Sem falhar uma única edição, Ramiro Barradas é totalista da Feira das Cebolas e admite que está a ser a «pior edição» em termos de público. «Inicialmente íamos para o Parque Verde, mas depois mudou-se de ideias por questões logísticas, que entendemos perfeitamente», menciona, referindo ainda que «é difícil manter este grupo no ativo, há muitos custos associados e sem vender a nossa gastronomia, não conseguimos continuar neste evento».
A Feira das Cebolas continua até sábado, 23 de agosto, e promete trazer vários eventos culturais como música e atuações de grupos folclóricos.
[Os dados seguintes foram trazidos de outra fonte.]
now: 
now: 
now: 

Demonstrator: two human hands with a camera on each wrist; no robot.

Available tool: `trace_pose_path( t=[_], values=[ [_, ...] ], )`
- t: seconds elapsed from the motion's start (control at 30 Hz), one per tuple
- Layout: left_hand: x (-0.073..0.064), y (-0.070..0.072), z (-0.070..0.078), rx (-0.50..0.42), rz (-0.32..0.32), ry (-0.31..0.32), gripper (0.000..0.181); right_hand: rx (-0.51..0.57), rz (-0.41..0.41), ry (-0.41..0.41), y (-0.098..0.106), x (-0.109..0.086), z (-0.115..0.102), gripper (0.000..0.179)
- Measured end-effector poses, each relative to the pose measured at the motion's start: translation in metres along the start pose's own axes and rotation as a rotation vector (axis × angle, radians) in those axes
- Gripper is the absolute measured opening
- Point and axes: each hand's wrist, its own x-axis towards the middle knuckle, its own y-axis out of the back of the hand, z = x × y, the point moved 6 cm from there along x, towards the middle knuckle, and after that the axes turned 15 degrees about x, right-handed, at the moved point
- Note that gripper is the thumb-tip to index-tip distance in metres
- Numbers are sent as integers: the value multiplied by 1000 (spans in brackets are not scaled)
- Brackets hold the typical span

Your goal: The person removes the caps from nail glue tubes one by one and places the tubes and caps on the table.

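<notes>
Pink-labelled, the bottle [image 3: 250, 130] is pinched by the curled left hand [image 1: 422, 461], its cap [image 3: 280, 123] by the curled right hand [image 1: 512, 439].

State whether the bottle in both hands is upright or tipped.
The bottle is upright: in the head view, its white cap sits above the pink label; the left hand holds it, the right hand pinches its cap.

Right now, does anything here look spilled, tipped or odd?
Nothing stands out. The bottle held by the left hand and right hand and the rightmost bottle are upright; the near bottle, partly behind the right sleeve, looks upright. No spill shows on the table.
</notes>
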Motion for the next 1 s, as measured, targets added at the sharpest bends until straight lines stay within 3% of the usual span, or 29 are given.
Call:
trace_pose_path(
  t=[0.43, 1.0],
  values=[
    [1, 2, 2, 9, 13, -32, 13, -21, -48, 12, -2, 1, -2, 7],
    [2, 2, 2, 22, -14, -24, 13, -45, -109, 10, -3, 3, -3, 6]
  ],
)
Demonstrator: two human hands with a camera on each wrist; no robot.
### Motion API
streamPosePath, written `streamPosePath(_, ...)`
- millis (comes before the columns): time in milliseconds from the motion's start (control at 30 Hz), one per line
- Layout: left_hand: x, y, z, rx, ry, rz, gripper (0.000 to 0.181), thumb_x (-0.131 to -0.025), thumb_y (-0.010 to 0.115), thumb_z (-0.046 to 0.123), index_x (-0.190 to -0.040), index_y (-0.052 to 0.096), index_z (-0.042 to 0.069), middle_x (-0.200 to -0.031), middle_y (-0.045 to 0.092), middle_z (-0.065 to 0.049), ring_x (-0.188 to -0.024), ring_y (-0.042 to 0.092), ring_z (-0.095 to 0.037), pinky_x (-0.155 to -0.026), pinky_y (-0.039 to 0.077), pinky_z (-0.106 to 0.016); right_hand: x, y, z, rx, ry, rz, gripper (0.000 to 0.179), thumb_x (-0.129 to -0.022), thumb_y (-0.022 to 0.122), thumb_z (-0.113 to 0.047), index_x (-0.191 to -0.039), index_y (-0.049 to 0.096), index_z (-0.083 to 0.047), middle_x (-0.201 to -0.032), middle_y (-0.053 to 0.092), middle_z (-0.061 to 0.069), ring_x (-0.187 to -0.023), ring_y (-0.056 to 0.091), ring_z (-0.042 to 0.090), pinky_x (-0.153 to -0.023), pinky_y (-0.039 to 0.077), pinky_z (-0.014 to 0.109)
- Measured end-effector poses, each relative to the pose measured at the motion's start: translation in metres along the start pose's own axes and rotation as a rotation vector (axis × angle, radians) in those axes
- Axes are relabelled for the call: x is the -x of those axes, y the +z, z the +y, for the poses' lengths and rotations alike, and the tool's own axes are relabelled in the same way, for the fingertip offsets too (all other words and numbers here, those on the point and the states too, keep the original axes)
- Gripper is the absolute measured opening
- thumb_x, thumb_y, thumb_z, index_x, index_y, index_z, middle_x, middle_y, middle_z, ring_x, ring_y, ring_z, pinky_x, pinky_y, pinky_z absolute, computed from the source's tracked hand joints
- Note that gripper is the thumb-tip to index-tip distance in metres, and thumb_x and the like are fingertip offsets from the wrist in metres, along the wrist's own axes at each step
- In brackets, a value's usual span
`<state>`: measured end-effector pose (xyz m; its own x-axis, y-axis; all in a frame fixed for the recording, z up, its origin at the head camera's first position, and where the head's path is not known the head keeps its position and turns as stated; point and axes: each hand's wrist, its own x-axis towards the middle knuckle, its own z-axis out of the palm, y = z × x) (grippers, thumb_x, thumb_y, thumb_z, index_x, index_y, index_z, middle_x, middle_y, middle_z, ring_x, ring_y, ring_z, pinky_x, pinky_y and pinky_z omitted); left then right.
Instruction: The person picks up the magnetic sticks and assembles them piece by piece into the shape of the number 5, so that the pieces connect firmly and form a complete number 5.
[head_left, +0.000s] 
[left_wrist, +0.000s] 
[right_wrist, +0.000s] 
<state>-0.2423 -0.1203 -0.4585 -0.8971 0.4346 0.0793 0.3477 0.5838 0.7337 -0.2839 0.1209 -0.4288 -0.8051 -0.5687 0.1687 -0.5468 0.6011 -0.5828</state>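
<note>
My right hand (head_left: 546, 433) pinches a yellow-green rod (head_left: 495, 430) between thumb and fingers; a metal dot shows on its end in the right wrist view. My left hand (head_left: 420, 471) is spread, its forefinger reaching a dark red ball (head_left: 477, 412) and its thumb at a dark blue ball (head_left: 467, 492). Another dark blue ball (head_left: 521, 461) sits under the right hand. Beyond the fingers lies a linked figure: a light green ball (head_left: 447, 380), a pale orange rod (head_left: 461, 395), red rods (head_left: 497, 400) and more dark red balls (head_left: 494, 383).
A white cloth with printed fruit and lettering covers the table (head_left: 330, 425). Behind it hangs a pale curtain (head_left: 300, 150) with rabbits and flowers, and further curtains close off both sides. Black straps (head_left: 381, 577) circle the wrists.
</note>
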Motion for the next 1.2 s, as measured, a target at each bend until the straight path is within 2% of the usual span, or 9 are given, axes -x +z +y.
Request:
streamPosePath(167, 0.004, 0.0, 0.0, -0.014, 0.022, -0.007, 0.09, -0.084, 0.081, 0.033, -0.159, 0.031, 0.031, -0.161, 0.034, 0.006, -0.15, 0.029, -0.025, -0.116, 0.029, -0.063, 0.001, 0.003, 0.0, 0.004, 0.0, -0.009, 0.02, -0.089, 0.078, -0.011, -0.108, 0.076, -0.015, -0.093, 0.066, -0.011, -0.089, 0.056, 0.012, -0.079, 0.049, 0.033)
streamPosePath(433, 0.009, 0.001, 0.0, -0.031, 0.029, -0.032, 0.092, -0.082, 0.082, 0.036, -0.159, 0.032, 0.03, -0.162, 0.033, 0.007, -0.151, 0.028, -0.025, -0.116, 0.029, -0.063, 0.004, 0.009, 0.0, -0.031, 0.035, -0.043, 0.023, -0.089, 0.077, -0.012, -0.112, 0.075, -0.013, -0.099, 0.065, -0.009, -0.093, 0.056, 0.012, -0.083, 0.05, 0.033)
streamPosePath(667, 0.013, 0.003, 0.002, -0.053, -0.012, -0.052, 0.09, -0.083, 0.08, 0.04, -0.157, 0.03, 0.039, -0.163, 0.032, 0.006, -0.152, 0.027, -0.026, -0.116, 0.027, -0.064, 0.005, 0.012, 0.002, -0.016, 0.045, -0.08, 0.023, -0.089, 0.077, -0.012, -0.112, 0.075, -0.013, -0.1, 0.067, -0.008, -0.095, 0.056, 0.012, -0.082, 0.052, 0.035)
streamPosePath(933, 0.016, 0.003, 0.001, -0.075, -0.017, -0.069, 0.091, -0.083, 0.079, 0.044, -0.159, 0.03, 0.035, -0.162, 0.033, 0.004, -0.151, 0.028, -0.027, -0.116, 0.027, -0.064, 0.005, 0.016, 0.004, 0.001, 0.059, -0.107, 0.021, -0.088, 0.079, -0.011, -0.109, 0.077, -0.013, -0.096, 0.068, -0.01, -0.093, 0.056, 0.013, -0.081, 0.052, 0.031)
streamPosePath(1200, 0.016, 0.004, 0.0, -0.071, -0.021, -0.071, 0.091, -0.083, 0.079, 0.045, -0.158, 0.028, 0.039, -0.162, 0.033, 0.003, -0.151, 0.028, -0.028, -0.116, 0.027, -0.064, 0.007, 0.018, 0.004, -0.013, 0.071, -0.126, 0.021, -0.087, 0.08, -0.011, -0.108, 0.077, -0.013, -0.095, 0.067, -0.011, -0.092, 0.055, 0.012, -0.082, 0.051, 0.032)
A organização deixa o apelo: «visitem e venham conhecer-nos, não se vão arrepender.

 

Programa de hoje da Feira das Cebolas

 

Hoje, dia 18, celebra-se no evento o Dia da Freguesia de Cernache com várias atuações. Às 20h00 atua o Rancho Típico de Vila Nova de Cernache, seguido do Rancho Folclórico e Etnográfico Moleirinhas de Casconha, às 20h30. O Grupo de Cavaquinhos Cantares à Solta (escola de música da JFC) toma o palco às 21h00, depois a Marcha Popular da Freguesia de Cernache “Marcharte” e fecha a noite o Grupo de Concertinas “Sons de Casconha”.